How to complete this task:
The expected answer is the full listing, repeated exactly and free of images.

[Raw data — start]

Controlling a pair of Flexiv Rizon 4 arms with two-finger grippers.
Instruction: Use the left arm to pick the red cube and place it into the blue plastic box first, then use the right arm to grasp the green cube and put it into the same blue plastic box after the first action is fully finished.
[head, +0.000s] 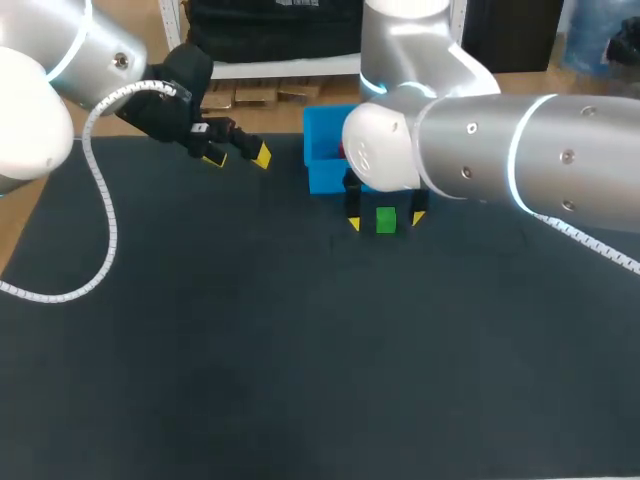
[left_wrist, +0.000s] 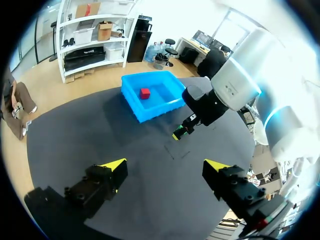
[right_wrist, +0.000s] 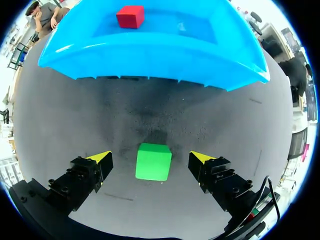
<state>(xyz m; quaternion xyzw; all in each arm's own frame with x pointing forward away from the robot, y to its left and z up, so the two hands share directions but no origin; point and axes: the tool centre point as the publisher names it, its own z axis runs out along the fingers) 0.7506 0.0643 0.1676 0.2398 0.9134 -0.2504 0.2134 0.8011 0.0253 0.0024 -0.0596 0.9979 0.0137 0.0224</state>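
Step one looks finished: the red cube (right_wrist: 130, 16) lies inside the blue box (right_wrist: 150, 55) at the table's (head: 250, 350) far edge. The left gripper (left_wrist: 165, 164) hangs wide open and empty by that edge, left of the box, out of the way. The right gripper (right_wrist: 151, 157) straddles the green cube (right_wrist: 153, 161) just before the box, fingers spread either side without touching, seemingly lined up to close.

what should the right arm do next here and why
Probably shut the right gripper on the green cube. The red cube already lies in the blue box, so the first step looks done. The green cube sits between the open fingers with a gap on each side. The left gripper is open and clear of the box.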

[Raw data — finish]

Solution to this exercise:
Controlling a pair of Flexiv Rizon 4 arms with two-finger grippers.
Instruction: Use the left arm to pick the red cube and place it into the blue plastic box first, then use the right arm to grasp the green cube and put it into the same blue plastic box after the first action is fully finished.
[head, +0.000s] 
[left_wrist, +0.000s] 
[right_wrist, +0.000s] 
<state>(xyz m; quaternion xyzw; all in each arm's own frame with x pointing forward away from the robot, y to its left and z up, so the two hands share directions but no origin; point and axes: the tool centre point as the publisher names it, its own z axis runs out along the fingers) 0.7506 0.0643 0.1676 0.2398 0.9134 -0.2504 0.2134 0.8011 0.0253 0.0024 -0.0596 0.9979 0.0137 0.0224</state>
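Step one looks finished: the red cube (right_wrist: 130, 16) lies inside the blue box (right_wrist: 150, 55) at the table's (head: 250, 350) far edge. The left gripper (left_wrist: 165, 164) hangs wide open and empty by that edge, left of the box, out of the way. The right gripper (right_wrist: 151, 157) straddles the green cube (right_wrist: 153, 161) just before the box, fingers spread either side without touching, seemingly lined up to close.

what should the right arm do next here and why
Probably shut the right gripper on the green cube. The red cube already lies in the blue box, so the first step looks done. The green cube sits between the open fingers with a gap on each side. The left gripper is open and clear of the box.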

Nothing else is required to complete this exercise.